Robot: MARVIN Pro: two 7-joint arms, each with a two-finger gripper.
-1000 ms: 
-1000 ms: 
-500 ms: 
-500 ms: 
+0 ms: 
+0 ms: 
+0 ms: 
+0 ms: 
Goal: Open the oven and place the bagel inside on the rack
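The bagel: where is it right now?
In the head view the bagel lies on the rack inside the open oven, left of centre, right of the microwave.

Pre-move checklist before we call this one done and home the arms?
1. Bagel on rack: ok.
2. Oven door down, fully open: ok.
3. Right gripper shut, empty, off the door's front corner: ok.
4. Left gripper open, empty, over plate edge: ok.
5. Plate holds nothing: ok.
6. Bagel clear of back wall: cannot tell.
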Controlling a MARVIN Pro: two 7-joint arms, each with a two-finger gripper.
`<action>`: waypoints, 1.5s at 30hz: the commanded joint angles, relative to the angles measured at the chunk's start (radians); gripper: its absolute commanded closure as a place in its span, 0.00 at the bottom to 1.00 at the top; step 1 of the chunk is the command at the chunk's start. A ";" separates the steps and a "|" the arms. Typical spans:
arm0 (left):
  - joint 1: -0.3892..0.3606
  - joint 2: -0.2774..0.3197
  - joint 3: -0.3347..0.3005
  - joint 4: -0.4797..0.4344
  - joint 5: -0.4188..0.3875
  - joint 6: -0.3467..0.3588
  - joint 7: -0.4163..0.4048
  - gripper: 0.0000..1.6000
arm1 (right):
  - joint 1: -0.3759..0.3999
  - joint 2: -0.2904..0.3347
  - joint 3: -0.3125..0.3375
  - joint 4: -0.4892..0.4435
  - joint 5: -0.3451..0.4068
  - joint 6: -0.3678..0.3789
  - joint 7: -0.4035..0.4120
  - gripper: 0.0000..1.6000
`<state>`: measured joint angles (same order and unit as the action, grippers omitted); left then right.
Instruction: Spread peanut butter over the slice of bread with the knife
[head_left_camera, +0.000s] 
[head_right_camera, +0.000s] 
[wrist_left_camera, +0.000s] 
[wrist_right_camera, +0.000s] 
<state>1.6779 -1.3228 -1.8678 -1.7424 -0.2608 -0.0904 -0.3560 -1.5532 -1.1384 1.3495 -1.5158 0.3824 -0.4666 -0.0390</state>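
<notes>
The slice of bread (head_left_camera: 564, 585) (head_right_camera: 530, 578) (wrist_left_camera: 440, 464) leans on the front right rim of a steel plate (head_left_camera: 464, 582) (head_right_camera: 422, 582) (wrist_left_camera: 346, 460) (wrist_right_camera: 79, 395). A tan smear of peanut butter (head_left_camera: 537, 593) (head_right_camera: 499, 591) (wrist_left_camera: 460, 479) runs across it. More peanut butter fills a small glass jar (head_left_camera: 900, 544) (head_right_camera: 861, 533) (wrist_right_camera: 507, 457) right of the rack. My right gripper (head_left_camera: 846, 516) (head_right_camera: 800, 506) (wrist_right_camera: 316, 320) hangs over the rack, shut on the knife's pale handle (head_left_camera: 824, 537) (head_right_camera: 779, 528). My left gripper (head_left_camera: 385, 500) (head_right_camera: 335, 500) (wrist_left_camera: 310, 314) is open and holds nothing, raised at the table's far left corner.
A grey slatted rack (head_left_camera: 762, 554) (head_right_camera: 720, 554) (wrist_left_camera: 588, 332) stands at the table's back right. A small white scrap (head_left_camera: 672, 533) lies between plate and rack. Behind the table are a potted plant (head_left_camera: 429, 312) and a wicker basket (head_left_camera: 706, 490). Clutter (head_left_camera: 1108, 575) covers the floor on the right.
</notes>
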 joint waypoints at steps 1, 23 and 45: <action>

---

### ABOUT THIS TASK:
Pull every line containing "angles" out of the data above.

### REPLY TO THE EXERCISE:
`<action>`: waypoints, 1.5s at 30hz: the commanded joint angles, relative to the angles measured at the chunk's start (radians); gripper: its absolute commanded closure as a place in its span, 0.00 at the bottom to 1.00 at the top; step 1 of the chunk is the command at the chunk's start. A ";" separates the steps and a "|" the arms. Typical spans:
`<state>`: measured joint angles (same order and unit as the action, grippers omitted); left then right.

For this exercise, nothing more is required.